Хворостина в его избенке не оказалось, но в штабной домик возвращаться Берденко не стал. Он стоял у крылечка, смотрел на низкие, закрывающие луну облака и курил. Дымил одну за одной, чего с ним не случалось больше десяти лет. С тех самых пор, как первая любовь вильнула хвостом и ушла к другому.

Генерал появился на четвертой сигарете. Злой и уставший. Андрей заприметил его раньше, чем заметил капитана Хворостин. Потому успел отметить и ссутулившуюся спину и шаркающую походку, какой за грозным генералом прежде не замечал.

Берденко отбросил окурок и вышел вперед, заступив дорогу.

Хворостин не дрогнул от неожиданности, но поспешно выпрямился.

- Разрешите обратиться, товарищ генерал.

- Что тебе еще? - хмуро поглядел Хворостин.
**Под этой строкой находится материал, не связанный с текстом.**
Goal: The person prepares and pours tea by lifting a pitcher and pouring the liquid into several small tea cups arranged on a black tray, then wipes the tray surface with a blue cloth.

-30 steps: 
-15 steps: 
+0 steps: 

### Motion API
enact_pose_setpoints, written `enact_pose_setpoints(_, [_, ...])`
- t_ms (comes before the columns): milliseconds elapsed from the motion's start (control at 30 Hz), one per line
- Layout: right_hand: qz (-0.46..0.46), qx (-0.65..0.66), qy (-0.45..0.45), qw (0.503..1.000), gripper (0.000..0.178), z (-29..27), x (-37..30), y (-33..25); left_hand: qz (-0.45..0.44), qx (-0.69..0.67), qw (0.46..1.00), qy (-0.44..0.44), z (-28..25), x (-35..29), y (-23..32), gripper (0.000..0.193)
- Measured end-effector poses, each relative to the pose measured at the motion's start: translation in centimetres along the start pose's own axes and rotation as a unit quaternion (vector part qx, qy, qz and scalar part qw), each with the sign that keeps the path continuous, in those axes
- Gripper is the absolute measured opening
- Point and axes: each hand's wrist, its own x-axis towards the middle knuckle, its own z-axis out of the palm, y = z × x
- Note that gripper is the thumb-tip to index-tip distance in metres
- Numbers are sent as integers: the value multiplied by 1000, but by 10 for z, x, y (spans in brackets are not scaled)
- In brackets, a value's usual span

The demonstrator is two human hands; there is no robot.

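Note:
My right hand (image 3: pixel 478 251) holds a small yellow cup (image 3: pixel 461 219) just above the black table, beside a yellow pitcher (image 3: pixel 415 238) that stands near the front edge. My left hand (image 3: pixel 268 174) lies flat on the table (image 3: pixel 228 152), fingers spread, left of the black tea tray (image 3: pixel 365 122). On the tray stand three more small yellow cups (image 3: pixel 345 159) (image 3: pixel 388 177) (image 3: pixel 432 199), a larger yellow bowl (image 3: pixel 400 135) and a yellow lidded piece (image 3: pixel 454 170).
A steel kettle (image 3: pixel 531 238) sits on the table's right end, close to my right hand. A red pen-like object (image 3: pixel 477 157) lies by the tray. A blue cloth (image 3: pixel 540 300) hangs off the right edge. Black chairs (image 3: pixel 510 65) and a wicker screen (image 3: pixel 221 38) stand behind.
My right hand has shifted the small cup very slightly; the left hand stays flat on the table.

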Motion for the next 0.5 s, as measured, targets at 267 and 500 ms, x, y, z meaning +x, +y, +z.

Андрей молча достал подготовленную бумагу и протянул генералу. Тот принял, глянул мельком, фыркнул брезгливо.

- Ты и правда дурак, капитан. Что, очко взыграло?

- Прошу…

- Я вижу, что ты просишь, - перебил генерал. - И вот что я тебе скажу.

Он перехватил капитанский рапорт за уголки и дернул. Бумага с треском порвалась на две части. Хворостин сложил вместе получившиеся половинки и дернул снова и снова. Берденко смотрел на начальство зло. Будто ему связали руки за спиной, а потом плюнули в лицо, не оставив возможности ответить.

Наконец Хворостин закончил раздирать останки несчастного листка и медленно посыпал обрывки на землю.

- До конца операции, капитан, ты будешь сидеть здесь, на кордоне, и выполнять свои непосредственные обязанности. Когда все закончится, я подпишу тебе любой рапорт. Хоть о переводе, хоть об увольнении в запас. Мне не нужны такие люди, как ты. А сейчас кругом! Шагом марш! И сделай так, чтоб я тебя не видел.

И Хворостин пошел прочь, яростно чеканя шаг.